Speaking of traditional marriage: Emily’s flashbacks provide a necessary new element, showing the queer experience under the encroaching totalitarian government. The show is thankfully more interested in showing intersectional plights this season, after season one neglected to examine other marginalized people and all but ignored how race factors into oppression—something for which it was rightly criticized. Emily, a lesbian, and her boss, Dan (John Carroll Lynch), a gay man, are both targets of the emboldened, puritanical state.

In a flashback, an ICE agent patrols the airport where Emily is forcibly separated from her wife and son. It’s subtle, but it creates an unmistakable link between Emily’s family being torn apart and scattered across borders to ICE’s current aggressive campaign against immigrants and activists.

Last month, meanwhile, a self-proclaimed “incel” killed 10 people in Toronto, inspired by mass murderer Elliot Rodger’s “war on women.” The violence and vocal misogyny of these men are mirrored in the attitudes and actions that the Republic Of Gilead turns into public policy, and they make appearances in pre-Gilead times, too: In a flashback from season one, June and Moira (Samira Wiley), fresh from a jog, are verbally dismissed as “sluts” by a barista over their workout clothes. Elsewhere, June has to have her husband’s approval before she can refill her birth-control prescription. Controlling and punishing women is endemic to the belief systems that would include men committing the sort of murderous rampages we see in contemporary headlines—and often not at all, like the three women who are killed every day by their intimate partners.

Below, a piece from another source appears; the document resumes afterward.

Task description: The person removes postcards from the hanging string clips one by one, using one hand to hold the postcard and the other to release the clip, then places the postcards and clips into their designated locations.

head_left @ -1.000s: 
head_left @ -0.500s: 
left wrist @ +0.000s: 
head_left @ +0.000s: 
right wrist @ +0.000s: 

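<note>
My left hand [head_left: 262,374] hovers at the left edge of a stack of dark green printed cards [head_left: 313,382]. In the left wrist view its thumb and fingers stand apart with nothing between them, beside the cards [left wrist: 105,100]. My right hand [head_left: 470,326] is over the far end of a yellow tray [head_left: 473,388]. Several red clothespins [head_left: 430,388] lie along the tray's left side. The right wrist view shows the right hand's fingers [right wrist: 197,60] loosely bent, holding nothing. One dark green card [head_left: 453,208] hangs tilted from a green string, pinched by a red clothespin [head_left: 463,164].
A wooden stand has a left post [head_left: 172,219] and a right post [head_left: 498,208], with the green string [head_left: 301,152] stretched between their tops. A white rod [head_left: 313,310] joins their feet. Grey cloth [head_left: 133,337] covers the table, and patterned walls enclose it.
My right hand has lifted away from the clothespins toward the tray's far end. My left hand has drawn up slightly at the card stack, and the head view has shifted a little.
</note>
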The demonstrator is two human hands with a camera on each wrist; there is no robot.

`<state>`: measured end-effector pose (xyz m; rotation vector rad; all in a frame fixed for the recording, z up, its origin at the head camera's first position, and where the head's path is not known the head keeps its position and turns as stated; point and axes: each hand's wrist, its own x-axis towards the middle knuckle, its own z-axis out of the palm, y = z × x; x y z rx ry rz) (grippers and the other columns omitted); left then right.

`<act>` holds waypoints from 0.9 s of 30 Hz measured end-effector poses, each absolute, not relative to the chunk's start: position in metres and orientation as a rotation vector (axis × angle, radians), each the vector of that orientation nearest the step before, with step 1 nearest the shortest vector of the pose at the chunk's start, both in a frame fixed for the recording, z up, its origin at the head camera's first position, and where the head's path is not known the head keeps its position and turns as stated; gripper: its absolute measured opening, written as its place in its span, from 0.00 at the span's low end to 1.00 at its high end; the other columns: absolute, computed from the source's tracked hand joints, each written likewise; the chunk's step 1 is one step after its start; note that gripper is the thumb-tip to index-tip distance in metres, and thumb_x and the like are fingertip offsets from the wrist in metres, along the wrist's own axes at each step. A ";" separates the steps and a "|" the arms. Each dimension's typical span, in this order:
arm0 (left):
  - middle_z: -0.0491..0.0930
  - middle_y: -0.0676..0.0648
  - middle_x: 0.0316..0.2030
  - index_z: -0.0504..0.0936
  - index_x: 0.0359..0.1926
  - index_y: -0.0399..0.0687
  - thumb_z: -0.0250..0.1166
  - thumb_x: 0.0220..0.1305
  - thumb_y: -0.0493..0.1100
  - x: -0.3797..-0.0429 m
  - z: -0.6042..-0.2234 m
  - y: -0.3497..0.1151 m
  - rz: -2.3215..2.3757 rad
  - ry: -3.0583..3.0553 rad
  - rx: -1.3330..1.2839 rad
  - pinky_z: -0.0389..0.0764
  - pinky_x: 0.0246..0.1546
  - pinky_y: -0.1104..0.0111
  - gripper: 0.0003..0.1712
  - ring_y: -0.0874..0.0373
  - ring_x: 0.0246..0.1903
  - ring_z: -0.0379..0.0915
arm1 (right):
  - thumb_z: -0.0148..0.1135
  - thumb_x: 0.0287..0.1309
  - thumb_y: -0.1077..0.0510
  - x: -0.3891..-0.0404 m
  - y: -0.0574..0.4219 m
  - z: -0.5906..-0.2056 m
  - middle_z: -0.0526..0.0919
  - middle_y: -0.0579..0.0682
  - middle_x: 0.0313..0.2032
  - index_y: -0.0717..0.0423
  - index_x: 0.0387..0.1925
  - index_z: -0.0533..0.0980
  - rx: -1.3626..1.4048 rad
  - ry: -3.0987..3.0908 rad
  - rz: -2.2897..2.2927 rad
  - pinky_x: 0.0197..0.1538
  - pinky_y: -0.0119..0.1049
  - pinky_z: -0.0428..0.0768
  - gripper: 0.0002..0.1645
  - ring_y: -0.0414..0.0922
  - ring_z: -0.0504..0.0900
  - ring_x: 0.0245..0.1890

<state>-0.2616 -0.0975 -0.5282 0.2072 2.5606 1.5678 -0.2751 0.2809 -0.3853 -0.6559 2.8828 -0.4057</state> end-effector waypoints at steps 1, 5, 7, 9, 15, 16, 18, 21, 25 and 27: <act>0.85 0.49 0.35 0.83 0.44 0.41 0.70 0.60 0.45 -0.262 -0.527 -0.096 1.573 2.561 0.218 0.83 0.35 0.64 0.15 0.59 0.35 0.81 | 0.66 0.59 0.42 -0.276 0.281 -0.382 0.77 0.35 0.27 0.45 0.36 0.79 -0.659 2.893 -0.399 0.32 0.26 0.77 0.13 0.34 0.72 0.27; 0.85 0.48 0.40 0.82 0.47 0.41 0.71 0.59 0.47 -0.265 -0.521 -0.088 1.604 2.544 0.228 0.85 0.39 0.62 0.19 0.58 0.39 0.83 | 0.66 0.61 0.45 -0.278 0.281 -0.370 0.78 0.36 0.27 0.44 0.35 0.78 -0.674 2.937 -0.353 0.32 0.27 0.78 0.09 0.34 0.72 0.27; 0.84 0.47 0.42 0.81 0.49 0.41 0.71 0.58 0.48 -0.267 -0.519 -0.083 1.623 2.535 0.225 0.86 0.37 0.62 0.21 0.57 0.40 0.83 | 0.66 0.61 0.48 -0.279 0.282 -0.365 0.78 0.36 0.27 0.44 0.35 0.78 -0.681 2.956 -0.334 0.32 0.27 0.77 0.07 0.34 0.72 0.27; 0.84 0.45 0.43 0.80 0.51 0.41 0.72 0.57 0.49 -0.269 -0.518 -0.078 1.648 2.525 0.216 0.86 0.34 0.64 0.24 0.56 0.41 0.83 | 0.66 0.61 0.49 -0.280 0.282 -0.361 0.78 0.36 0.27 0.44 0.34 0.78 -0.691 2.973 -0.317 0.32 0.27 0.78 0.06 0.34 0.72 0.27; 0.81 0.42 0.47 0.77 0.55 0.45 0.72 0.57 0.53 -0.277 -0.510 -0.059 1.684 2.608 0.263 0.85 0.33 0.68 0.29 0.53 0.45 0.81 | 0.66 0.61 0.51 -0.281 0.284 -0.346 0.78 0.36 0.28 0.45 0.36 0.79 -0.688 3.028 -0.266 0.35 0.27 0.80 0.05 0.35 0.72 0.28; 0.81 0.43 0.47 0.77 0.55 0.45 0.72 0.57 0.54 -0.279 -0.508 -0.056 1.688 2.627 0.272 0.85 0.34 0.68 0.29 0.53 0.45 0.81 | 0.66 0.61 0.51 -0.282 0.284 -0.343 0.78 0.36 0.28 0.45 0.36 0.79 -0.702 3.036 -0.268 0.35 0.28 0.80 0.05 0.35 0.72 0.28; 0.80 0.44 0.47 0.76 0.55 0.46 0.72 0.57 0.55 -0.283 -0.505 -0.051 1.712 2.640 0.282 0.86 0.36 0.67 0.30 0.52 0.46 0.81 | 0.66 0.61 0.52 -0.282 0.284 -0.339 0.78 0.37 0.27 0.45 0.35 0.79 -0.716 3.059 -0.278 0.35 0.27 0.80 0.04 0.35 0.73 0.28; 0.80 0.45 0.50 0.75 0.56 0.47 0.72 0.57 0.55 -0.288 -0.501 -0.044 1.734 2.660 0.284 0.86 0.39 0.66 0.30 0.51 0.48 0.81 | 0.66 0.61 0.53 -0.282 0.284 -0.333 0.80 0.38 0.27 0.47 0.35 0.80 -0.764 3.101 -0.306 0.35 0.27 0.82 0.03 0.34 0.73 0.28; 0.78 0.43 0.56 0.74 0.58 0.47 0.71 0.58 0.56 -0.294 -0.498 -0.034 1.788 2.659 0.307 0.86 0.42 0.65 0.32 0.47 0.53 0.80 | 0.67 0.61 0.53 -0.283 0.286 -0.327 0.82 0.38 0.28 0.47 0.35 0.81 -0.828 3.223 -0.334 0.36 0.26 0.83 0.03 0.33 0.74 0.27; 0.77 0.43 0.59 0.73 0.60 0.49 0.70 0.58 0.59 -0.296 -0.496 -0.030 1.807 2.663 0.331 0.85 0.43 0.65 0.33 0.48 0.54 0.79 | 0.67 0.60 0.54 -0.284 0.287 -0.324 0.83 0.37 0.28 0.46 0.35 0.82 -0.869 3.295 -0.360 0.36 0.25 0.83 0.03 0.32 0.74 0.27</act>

In Gilead, these misogynists and the state are openly one and the same. But considering the sexist bills floating through Congress attempting to take away abortion rights, defund Planned Parenthood, restrict birth-control access, force abstinence-only curriculum, and generally put the state in charge of our bodies, American women are already familiar with how that belief system infiltrates our own government. (That goes doubly for people of color and queer people.) If last season of The Handmaid’s Tale felt scarily relevant for airing at the beginning of the “grab ’em by the pussy” presidency, the second season is important for the light it sheds on what is actually happening, today, in America. It’s one of the very few fictional stories to deal so directly with 2018 misogyny, and to paint a picture of where it could lead.

“I was asleep before,” June intoned in a season-one monologue. “That’s how we let it happen—nothing changes instantaneously. In a gradually heating bathtub, you’d be boiled to death before you knew it.” We’re already in the tub, and the water is getting hotter. Season two of The Handmaid’s Tale is awake to the world, and reminding us to check the temperature.